■ Suzanne E Eldridge, lecturer in musculoskeletal regenerative medicine; Anne-Sophie Thorup, postdoctoral research fellow in experimental medicine and rheumatology; Francesco Dell’Accio, professor of musculoskeletal regenerative medicine & rheumatology — all of Queen Mary, University of London
IN OUR joints, a slippery, elastic tissue called cartilage covers the ends of the articulating bones. If this protective covering is lost through injury or ageing, it leaves bone grinding painfully against bone.
Cartilage injuries are very common and rarely heal spontaneously. This can cause further damage to the joint, leading to osteoarthritis – one the most common type of arthritis and a leading cause of disability worldwide. Between 10 and 15 per cent of all people over the age of 60 have some degree of osteoarthritis. Unfortunately, there is no cure — but help may be on the way.
Our research group at Queen Mary, University of London, has developed two ways to encourage cartilage healing and improve joint pain in animals with osteoarthritis. We have also shown that these methods work on human cartilage cells in a test tube.
Agrin: a healing molecule
We discovered that a molecule called agrin can be used to treat very large injuries to the cartilage and bone. When agrin is implanted in cartilage and bone injuries, it quickly activates dormant stem cells in the joint and instructs them to repair the injury.
We performed our studies in mice and sheep. In sheep, a single administration of agrin into the cartilage defect was enough to trigger repair and increase the activity of the sheep for the six-month duration of the study.

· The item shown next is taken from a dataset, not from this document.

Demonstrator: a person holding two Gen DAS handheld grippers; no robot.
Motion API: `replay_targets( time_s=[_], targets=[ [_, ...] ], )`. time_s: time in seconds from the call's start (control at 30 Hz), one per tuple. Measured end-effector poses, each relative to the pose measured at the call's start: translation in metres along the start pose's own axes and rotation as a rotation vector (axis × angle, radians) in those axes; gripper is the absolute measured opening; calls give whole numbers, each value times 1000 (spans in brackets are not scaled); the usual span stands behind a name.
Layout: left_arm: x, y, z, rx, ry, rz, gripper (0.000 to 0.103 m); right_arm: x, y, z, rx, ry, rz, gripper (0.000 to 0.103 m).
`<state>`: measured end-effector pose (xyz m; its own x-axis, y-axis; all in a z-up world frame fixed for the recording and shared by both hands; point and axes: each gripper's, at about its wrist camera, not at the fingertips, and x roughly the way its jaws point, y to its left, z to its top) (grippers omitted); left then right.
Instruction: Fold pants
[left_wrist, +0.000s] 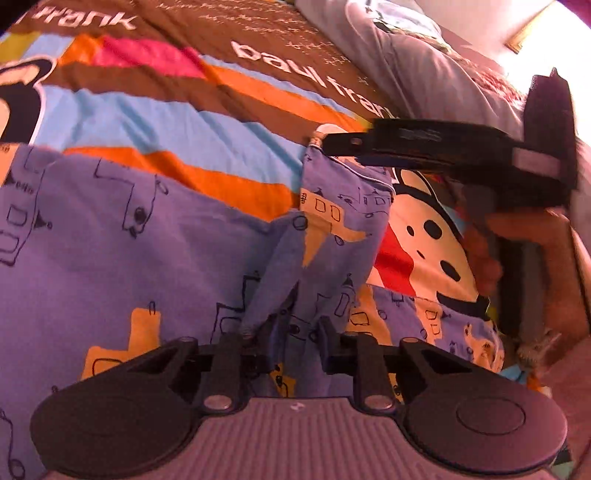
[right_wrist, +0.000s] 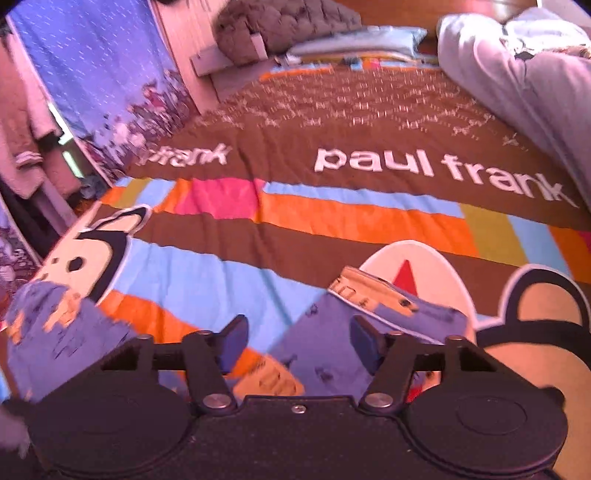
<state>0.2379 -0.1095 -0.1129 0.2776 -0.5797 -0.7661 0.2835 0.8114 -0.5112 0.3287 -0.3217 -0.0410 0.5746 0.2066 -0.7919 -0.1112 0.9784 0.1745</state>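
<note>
A bed is covered by a striped cartoon bedspread (right_wrist: 332, 218); a grey pillow (right_wrist: 517, 74) is seen at its far right corner, a blue curtain (right_wrist: 96, 74) at the left edge.

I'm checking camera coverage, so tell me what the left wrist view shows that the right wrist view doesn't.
Only the left wrist view shows the left gripper pinching a raised fold of the pants, and the right gripper from outside. Only the right wrist view shows the right gripper open above a pant leg, plus the patterned curtain. Both show the striped bedspread.

Striped cartoon bedspread (right_wrist: 295, 229) lettered "paul frank", grey duvet (right_wrist: 517, 74) bunched alongside, grey cushion (right_wrist: 280, 26) beyond.
</note>
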Motion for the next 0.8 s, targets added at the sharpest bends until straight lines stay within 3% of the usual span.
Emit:
replay_targets(
  time_s=[0.3, 0.37, 0.47, 0.57, 0.8],
  targets=[
    [0, 31, 2, -166, 8, -119, 25, 52, 13, 18, 35, 110, -166, 43],
    [0, 33, 3, -181, 15, -117, 23, 61, 12, 19, 52, 129, -198, 37],
    [1, 32, 4, -176, 24, -103, 20, 67, 10, 15, 52, 133, -241, 15],
    [1, 28, 6, -164, 29, -86, 18, 60, 5, 9, 70, 96, -236, 0],
    [0, 14, 8, -86, 13, -45, 18, -4, -18, -10, 196, -125, -145, 0]
  ],
)
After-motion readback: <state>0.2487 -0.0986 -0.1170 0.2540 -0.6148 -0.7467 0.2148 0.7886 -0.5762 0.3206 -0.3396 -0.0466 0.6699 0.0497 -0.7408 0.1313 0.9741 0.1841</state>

There are other methods that have been developed to make new cartilage from cartilage cells or stem cells, but they involve taking the stem cells out of the patients’ knees, growing and treating them in the laboratory with various substances to induce them to make cartilage, and implanting them back into the joint.
This is laborious, costly, and has inconsistent results. Our approach skips all these steps. The stem cells are already there, in the knee. We have learned a way to ‘talk to them’ using a drug and get them to do their job efficiently without having to take them out of the body.
Unlike some other molecules that have been tested, agrin does not induce cartilage and bone to grow in places where it is undesirable. Agrin reactivates processes in adults that are used to shape the joint when we develop in the womb. We think this is why individual cells in the damaged knee get to know whether to make cartilage or bone — and where to make them.
While we didn’t notice any obvious side-effects in the mice and sheep — in fact, the sheep receiving agrin were much more active for the duration of the study, suggesting pain relief — more extensive animal studies are necessary before studies in humans are possible.
Another important limitation is that our studies were done in recent injuries and in relatively young animals, so we still don’t know if this approach will work in older people or in old knee injuries.
In another study, we found that a molecule called ROR2 is absent in healthy cartilage but is produced after injury and contributes to cartilage breakdown in osteoarthritis. We wondered if blocking ROR2 would help alleviate osteoarthritis.
Whereas the studies with agrin were to treat a simple hole in the cartilage in an otherwise healthy knee, we tested a different molecule in mice whose knees had been made unstable — as you would have with a cruciate ligament tear. This led to widespread, severe wear and tear of the cartilage.
We managed to stop cartilage cells producing ROR2, using gene-silencing technology called ‘small interfering RNA’. We saw that the cartilage was protected to some degree from wearing down further. There was also rapid and clear pain relief, too rapid to be due to the protection of cartilage from degradation, which takes much longer.
We also saw improved cartilage formation in test tubes with human cartilage cells. However, before we can perform studies in humans using the ROR2 blockade approach, we need to repeat the studies in large animals such as sheep, perform more toxicity studies and we also need to make our molecule more stable so that we don’t need to inject it too often.
The hard work is starting to pay off
For both approaches, we are still a long way from having a treatment that can be used in clinical practice, but, if all goes well, we could be in clinical trials in a few years.
Our aim is to turn osteoarthritis into a curable or at least preventable disease. If this approach works in humans, we expect that a simple knee injection or some keyhole surgery will be enough to heal cartilage defects and prevent further damage. We might even be able to treat already developed osteoarthritis and avoid the need for joint replacement.
It’s disheartening having to tell patients with osteoarthritis that there is little we can do for them except offer painkillers and physiotherapy. It is a dream to be able to offer a medical treatment that can return these patients to their jobs, to their hobbies and to fulfilling lives. We are hopeful that all the efforts to understand how the joint cells work are finally paying off, and we are near to achieving this dream.